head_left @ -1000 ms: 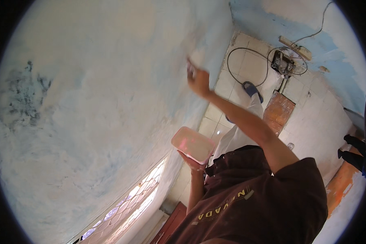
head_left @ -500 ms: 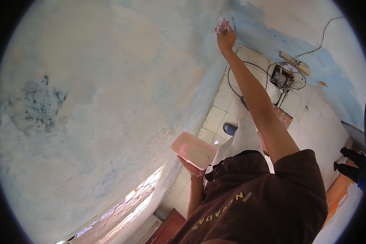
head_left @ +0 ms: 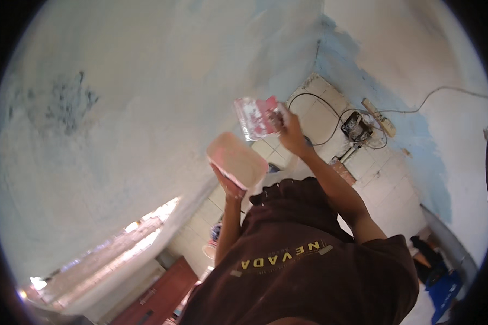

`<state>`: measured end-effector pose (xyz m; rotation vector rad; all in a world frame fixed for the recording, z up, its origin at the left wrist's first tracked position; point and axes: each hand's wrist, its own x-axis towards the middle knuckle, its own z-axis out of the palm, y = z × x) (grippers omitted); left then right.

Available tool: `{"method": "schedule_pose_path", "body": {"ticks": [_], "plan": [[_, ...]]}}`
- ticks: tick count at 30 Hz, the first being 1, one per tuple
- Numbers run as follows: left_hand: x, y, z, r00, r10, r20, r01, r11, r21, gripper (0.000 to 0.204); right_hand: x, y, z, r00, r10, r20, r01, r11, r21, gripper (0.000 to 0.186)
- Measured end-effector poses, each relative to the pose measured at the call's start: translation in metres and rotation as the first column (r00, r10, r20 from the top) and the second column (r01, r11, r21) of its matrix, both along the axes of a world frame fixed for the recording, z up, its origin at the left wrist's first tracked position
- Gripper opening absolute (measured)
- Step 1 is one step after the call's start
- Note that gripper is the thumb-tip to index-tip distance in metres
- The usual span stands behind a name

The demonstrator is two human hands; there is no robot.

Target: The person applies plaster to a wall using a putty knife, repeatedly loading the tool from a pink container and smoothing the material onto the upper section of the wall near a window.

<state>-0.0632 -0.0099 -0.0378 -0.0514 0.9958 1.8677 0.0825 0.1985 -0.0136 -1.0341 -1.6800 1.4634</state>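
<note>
My left hand (head_left: 230,186) grips a pink rectangular tub (head_left: 238,158) from below and the side, holding it in front of my chest. Inside the tub sits a pale, creamy paste. My right hand (head_left: 291,132) is closed around a pink putty scraper (head_left: 256,117), its wide blade smeared with white paste. The scraper is just beyond the tub's far edge, apart from it. To the left stands a wall (head_left: 146,124) with patchy pale blue and cream coating and a dark, mottled spot (head_left: 70,105).
A dark machine-like box (head_left: 357,127) with a black cable lies on the tiled floor near a power strip (head_left: 382,116) by the right wall. A barred window (head_left: 119,244) and a reddish-brown board (head_left: 157,292) are at lower left. Blue cloth (head_left: 444,292) lies at lower right.
My right hand has come back from the far wall corner toward the tub, bringing the scraper with it. The tub has shifted a little to the left and away from me.
</note>
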Motion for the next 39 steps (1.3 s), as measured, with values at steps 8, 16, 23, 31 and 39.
{"method": "schedule_pose_path", "body": {"ticks": [8,16,23,31,39], "plan": [[0.054,0.107,0.035,0.997,-0.049,0.057,0.028,0.943,0.332,0.075,0.063,0.032,0.104,0.969,0.176,0.176,-0.226,0.919,0.324,0.022],[0.090,0.153,0.018,0.996,0.024,0.088,-0.062,0.890,0.451,0.074,0.057,0.019,0.095,0.924,0.151,0.350,-0.329,0.781,0.530,0.020],[0.103,0.158,0.032,0.993,0.053,0.101,-0.092,0.898,0.431,0.080,0.065,0.036,0.127,0.932,0.142,0.333,-0.312,0.781,0.541,0.019],[0.091,0.137,0.022,0.970,0.083,0.229,-0.178,0.883,0.433,0.080,0.063,0.059,0.093,0.964,0.188,0.190,-0.231,0.944,0.236,0.024],[0.052,0.078,0.003,0.975,-0.034,0.220,-0.041,0.944,0.328,0.080,0.065,0.057,0.035,0.873,-0.069,-0.482,-0.271,0.754,-0.599,0.035]]}}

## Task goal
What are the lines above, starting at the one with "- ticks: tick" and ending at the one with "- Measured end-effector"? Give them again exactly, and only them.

## Solution below
- ticks: tick count at 30 Hz, the first being 1, one per tuple
- Numbers run as follows: left_hand: x, y, z, r00, r10, r20, r01, r11, r21, gripper (0.000 to 0.204); right_hand: x, y, z, r00, r10, r20, r01, r11, r21, gripper (0.000 to 0.186)
- Measured end-effector poses, each relative to the pose measured at the call's start: translation in metres and rotation as the first column (r00, r10, r20 from the top) and the second column (r01, r11, r21) of its matrix, both along the axes of a world frame fixed for the recording, z up, its origin at the left wrist's first tracked position

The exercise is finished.